Hibbett lowers Q2 guidance
Hibbett Sports (Nasdaq: HIBB) cut its second-quarter guidance, citing slower sales at its urban stores and overall softness in consumer spending.
For the quarter ended Aug. 4, the company now expects to report earnings per share of $0.14 to $0.17, down from previous guidance of $0.20 to $0.24 per share. The company reported profit of $0.12 per share during the year-ago period.
On a quarterly basis, Hibbett expects to report a same-store sales increase of 2.6 percent. However, on a same-store, comparable week basis, sales are expected to fall 5.6 percent, Hibbett said.
Hibbett said it expects to provide fresh guidance for the third quarter and the rest of the year when it reports earnings Aug. 23.
Sears narrows Q2 guidance, launches $1.5 billion share buyback
Sears Holdings (Nasdaq: SHLD), which owns Sears and Kmart stores, narrowed its second-quarter earnings guidance and announced its second major share buyback program in a month.

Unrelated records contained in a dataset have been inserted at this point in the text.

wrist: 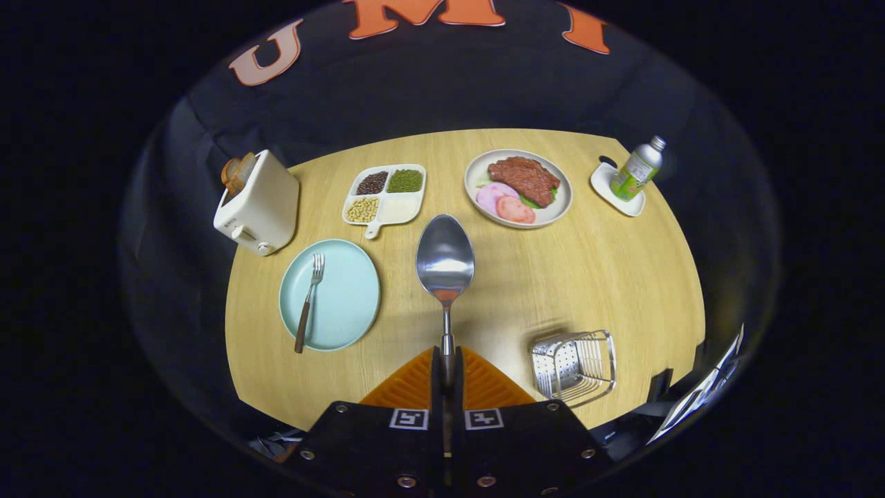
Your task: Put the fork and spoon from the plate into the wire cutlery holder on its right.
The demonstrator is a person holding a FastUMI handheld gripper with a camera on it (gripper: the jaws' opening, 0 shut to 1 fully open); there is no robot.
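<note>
The tool [447, 370] grips the spoon [444, 261] by its handle, bowl pointing far, above the table [608, 277]. The fork [309, 299] lies on the plate [346, 304] at left; the holder [574, 365] stands near right.

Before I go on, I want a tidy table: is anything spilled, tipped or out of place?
Nothing stands out. The gripper is shut on the spoon, the fork lies on the plate, and the cutlery holder stands upright.

Round pale wooden table [608, 277] — laid for a meal.
On it: white toaster [257, 204], divided white tray [386, 195], light-blue plate [342, 297], cream plate of meat [518, 188], small white dish [617, 190] — and wire cutlery holder [574, 365].
</note>
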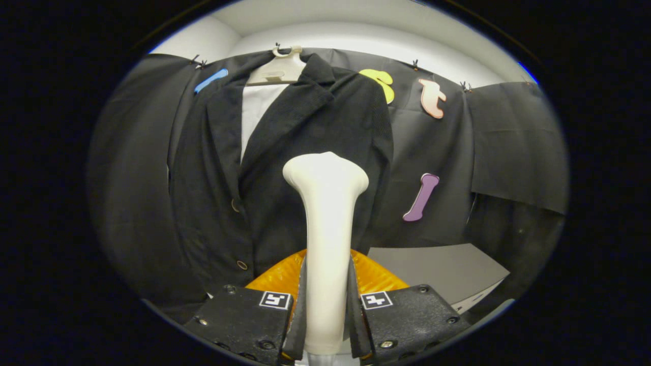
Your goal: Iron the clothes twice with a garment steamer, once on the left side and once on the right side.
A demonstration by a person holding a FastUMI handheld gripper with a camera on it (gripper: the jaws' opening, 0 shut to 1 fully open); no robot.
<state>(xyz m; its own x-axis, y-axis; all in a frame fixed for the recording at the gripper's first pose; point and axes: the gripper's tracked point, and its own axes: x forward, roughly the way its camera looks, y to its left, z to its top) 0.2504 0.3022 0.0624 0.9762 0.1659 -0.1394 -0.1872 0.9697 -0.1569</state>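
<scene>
The gripper (326,305) is squeezed tight on the steamer (326,229), whose head points up at twelve o'clock before the black jacket (285,168) on its hanger (278,68); ironing looks ready to start; next, probably press it against one side.

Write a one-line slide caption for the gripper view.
Gripper shut on the white garment steamer, its head raised before the dark jacket on a hanger.
</scene>
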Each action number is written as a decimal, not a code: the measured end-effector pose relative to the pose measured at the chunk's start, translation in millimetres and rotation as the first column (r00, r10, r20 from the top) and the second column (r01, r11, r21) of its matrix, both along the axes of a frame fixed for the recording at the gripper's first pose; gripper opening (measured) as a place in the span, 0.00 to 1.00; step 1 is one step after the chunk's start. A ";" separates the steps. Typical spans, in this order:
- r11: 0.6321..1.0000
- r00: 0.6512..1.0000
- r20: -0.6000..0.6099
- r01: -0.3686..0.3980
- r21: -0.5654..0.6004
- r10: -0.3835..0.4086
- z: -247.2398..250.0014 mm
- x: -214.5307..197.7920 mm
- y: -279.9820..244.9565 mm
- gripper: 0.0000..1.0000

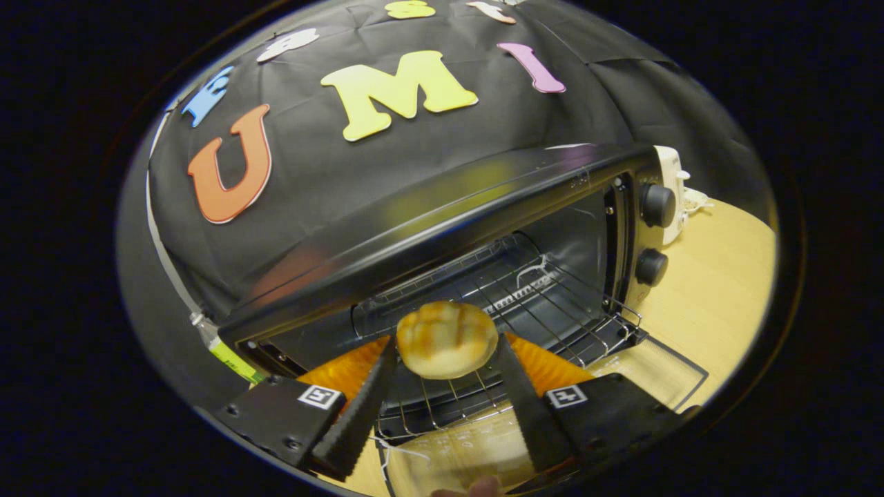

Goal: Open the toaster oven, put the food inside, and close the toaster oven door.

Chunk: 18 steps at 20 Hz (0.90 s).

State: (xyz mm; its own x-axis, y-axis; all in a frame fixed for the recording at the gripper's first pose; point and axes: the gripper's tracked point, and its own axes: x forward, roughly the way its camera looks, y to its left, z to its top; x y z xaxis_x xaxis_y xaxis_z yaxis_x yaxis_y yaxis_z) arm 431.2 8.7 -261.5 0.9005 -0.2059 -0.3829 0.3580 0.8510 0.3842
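Golden-brown bun (pixel 447 339) with a scored crust sits clamped between the jaws of the gripper (pixel 447 345), one finger pressing each side of it, jaws parted just to the bun's width. Bun is held at the mouth of the black toaster oven (pixel 442 221), just above the front part of the wire rack (pixel 525 304), which is slid partway out of the oven. Oven door (pixel 656 376) is down and open, lying flat in front of the oven under the rack and the fingers. Two dark knobs (pixel 656 206) sit one over the other on the oven's right panel. Oven stands on a light wood tabletop (pixel 718 290); a white appliance (pixel 673 186) is just behind the oven's right corner. Fingertip of a person (pixel 483 487) shows below the door, nearest the camera.
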 end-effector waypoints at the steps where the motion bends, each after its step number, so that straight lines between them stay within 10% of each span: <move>1: 1.000 1.000 -0.003 0.001 0.001 -0.001 0.7 -2.9 0.5 0.94; 18: 0.939 0.957 0.003 -0.284 -0.193 0.290 75.5 -159.6 46.2 1.00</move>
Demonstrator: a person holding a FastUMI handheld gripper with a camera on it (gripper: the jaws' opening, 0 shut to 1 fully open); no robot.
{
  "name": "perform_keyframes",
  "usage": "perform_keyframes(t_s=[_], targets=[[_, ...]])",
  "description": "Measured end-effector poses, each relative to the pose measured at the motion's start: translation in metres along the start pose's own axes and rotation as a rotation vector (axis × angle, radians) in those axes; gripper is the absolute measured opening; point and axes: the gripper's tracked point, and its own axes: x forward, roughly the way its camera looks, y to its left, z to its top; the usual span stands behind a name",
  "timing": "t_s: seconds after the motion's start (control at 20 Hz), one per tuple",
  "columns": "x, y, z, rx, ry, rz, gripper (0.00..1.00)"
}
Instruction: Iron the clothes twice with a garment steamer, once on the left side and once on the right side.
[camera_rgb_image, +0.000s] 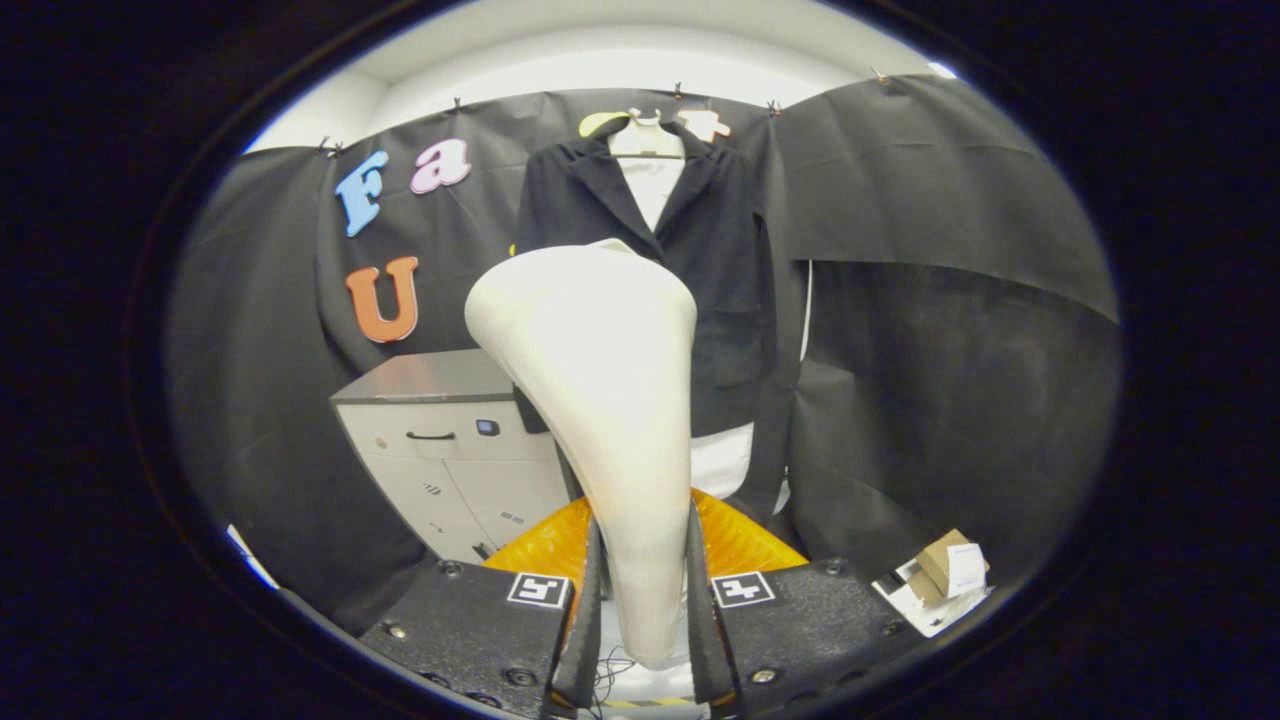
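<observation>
The tongs (645, 585) are clenched on the handle of the garment steamer (600, 400), both fingers (583, 620) pressing its narrow lower end between them. The steamer rises upright from the grip, widening into a broad cream head that stands in front of the dark jacket (720, 260). The jacket hangs on a hanger (646, 140) against the booth wall, over a white shirt (650, 190); how close the head comes to the cloth is hard to judge. Left of the jacket stands a grey cabinet (440, 450). Right of the fingers lie small cardboard boxes (945, 580).
</observation>
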Motion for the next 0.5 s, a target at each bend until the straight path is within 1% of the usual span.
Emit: perform_keyframes(t_s=[0.15, 0.3, 0.5], targets=[[-0.016, 0.017, -0.008, -0.004, 0.002, 0.011, 0.39], [-0.025, 0.026, -0.018, 0.005, 0.033, 0.020, 0.39], [-0.026, 0.031, -0.021, -0.001, 0.037, 0.035, 0.39]])
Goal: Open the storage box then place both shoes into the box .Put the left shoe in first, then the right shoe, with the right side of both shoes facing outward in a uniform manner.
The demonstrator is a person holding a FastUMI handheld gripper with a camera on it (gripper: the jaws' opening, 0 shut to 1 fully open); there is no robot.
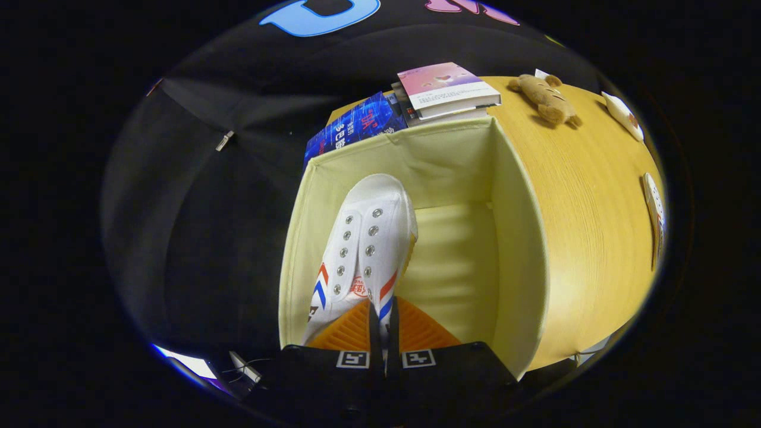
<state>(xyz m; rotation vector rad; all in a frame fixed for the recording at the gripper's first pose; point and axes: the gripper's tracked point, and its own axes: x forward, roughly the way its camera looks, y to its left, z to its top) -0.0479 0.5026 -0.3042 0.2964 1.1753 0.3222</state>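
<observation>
The open pale-yellow storage box [511, 238] holds 1 white lace-less shoe [368, 238] with red-and-blue chevron stripes, toe pointing toward the far wall, heel pinched between the orange fingers [351, 330].

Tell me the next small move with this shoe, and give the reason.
Probably lower it a little further and release. The gripper is shut on the white shoe, which points toe-first into the open storage box, near its left wall, with bare floor beside it.
</observation>
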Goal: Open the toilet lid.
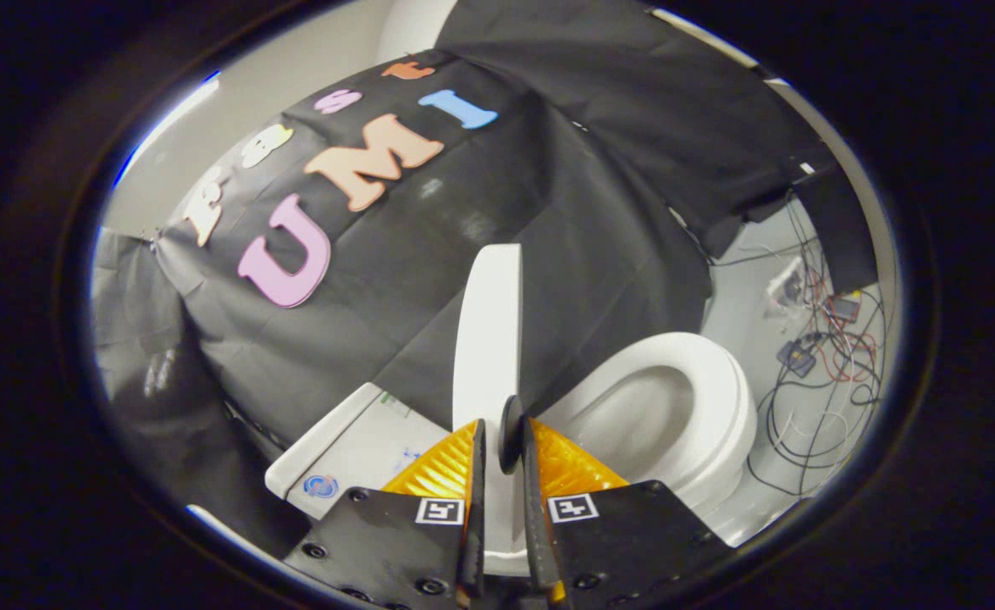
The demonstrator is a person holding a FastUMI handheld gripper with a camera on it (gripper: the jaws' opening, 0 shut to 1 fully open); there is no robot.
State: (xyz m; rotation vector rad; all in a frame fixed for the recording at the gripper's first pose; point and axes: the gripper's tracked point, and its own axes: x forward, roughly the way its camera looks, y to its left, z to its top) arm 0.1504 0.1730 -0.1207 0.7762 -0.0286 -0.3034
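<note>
Gripper [504, 436] rolled sideways, fingers clenched on the rim of the toilet lid [487, 335] — lid raised upright on edge, seat [721, 398] and bowl exposed beside it

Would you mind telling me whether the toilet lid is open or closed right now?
Open: the toilet lid stands upright, edge-on between the gripper fingers, which pinch it, with the seat and bowl exposed beside it.

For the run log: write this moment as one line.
white plastic toilet lid: raised, edge-on | gripper: shut on lid edge | white seat: down
</note>
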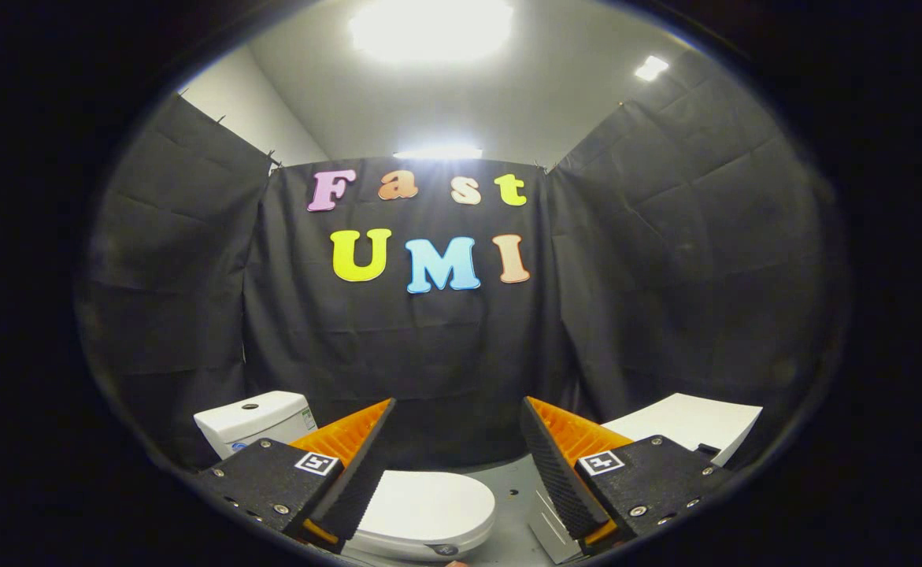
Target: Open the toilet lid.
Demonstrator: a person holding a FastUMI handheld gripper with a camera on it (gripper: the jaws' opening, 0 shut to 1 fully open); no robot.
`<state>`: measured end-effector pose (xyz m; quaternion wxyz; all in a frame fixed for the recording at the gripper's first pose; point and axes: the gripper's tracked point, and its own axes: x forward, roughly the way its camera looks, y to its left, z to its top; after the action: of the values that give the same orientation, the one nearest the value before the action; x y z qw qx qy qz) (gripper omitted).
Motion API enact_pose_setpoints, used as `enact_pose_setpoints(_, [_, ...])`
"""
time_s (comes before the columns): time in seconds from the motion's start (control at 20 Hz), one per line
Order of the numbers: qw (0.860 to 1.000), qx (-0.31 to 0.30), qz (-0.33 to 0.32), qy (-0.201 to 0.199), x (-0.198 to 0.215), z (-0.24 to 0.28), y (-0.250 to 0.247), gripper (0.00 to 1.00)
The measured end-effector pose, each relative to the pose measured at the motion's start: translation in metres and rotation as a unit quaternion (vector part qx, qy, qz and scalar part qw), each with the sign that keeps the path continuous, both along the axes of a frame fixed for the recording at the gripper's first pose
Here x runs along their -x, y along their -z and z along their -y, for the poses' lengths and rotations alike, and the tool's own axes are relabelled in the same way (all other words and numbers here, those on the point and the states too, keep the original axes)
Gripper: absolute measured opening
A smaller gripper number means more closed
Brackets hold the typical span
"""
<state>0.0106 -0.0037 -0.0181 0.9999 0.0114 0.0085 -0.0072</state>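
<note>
The toilet lid (429, 504) is down and flat on the bowl, a white oval lying low between the two fingers and a little toward the left one; its rounded front edge faces the gripper and its long axis runs away from the fingers toward the tank (256, 417). A small round emblem sits on the front of the seat below the lid, too small to read, and a sticker on the tank's side by the left finger is likewise unreadable. The tank (white, with a round button on its top) stands beyond the lid to the left, against the black cloth wall (429, 354). The gripper (457, 445) hangs above the lid with its fingers spread wide, touching nothing; each finger mount carries a square black-and-white marker. To the right of the lid, past a strip of grey floor (517, 504), a white flat-topped cabinet (689, 421) stands behind the right finger.
</note>
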Motion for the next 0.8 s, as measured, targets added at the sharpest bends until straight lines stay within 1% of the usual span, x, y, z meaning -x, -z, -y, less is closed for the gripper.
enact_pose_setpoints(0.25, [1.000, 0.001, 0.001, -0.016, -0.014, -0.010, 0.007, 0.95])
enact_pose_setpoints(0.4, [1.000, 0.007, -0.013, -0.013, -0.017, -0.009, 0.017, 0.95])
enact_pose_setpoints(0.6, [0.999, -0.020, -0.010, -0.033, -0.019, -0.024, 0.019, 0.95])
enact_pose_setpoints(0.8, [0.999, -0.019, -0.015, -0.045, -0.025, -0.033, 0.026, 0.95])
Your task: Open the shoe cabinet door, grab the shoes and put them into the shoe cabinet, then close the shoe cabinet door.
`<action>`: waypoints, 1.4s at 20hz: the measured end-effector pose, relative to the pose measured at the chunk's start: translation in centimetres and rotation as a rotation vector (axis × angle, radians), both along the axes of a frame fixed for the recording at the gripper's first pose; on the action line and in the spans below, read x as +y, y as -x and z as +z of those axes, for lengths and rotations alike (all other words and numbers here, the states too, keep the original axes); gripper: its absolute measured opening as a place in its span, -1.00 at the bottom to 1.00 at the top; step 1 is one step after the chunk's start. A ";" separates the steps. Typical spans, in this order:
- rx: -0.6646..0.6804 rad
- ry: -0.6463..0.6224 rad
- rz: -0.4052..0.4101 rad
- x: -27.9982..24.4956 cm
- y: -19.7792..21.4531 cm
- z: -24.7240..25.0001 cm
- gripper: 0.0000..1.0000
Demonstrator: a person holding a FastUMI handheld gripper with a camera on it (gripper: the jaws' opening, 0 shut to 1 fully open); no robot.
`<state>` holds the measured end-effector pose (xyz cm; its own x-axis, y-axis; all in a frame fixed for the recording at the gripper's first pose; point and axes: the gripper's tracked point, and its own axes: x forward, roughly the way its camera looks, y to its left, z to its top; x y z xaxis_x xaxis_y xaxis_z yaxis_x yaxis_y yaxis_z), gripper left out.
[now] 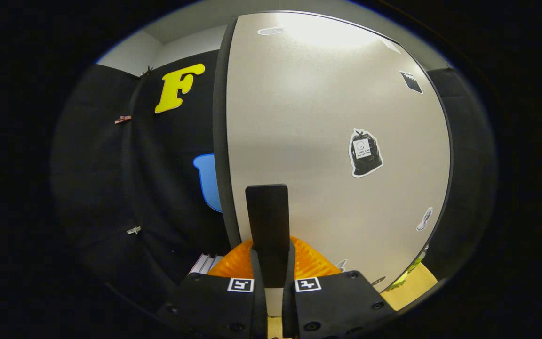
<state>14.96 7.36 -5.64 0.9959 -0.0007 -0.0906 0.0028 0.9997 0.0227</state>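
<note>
1. Shoe cabinet door [327, 132] right up close: big pale, off-white panel with a dark edge running down its left side, glare from a light near the top.
2. Few stickers scattered on it: a black bag-shaped sticker [365, 153] with a white outline roughly mid-panel, a small dark one [411, 81] up toward the top right, a little pale one [424, 219] lower right. Too small to make out more.
3. Black handle [267, 226], a flat upright bar, standing off the door near its left edge, just ahead of the tool.
4. Gripper [273, 268] pointed straight at the door, level with the handle. Fingers pulled in narrow, one on each side of the bar's lower end, both looking pressed against it, so clamped on the handle.
5. Square black-and-white markers [241, 284] on top of each finger block.
6. Ribbed orange piece [308, 261] right behind the fingers, low against the door; can't tell what it is.
7. Off to the left, beyond the door edge, black booth cloth [158, 188] with a couple of clips on it.
8. Down at the lower right, a strip of tan floor or board [414, 285] with something greenish at its edge.
</note>
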 end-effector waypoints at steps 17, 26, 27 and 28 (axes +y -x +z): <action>0.023 -0.001 0.099 -4.3 12.9 0.3 -0.67; 0.035 -0.023 0.173 -10.4 19.5 0.7 -0.68; 0.035 -0.026 0.173 -11.2 20.1 0.7 -0.68; 0.034 -0.026 0.173 -12.0 20.6 0.8 -0.68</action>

The company said it expects profits of $170 million to $185 million, or $1.13 to $1.23 per share, as it struggles with higher markdowns and sluggish sales. Last month, Sears said it anticipated earnings between $160 million and $200 million.
Sears said Kmart’s domestic same-store sales fell 3.8 percent during the second quarter, while sales at Sears stores slid 4.3 percent.
Meanwhile, Sears said its board had approved a $1.5 billion share repurchase program. A $1 billion buyback announced July 10 is nearly complete. The company has repurchased $3 billion worth of its shares since the third quarter of 2005.
Sears Holdings is scheduled to release financial results by the end of the month.
Health Fitness’ Q2 earnings decrease
Health Fitness Corp. (OTC Bulletin Board: HFIT), a provider of employee health management programs, said its second-quarter revenue increased 9.0 percent to $17.0 million, from $15.6 million for the same period last year.
Gross profit during the quarter increased 14.3 percent to $4.8 million, from $4.2 million for the same period last year. Operating income decreased to $0.38 million, from $0.69 million for the same period last year.
Net earnings decreased to $0.17 million, from $0.73 million in the prior year period. Net earnings per diluted share decreased to $0.01, from net earnings per diluted share of $0.02 for the same period last year. Net earnings per diluted share for the second quarter of 2006 excluded a $0.41 million non-cash gain related to a change in fair value of warrants.
The company’s fitness management segment revenue declined 0.7 percent to $10.5 million, from $10.6 million for the same period last year.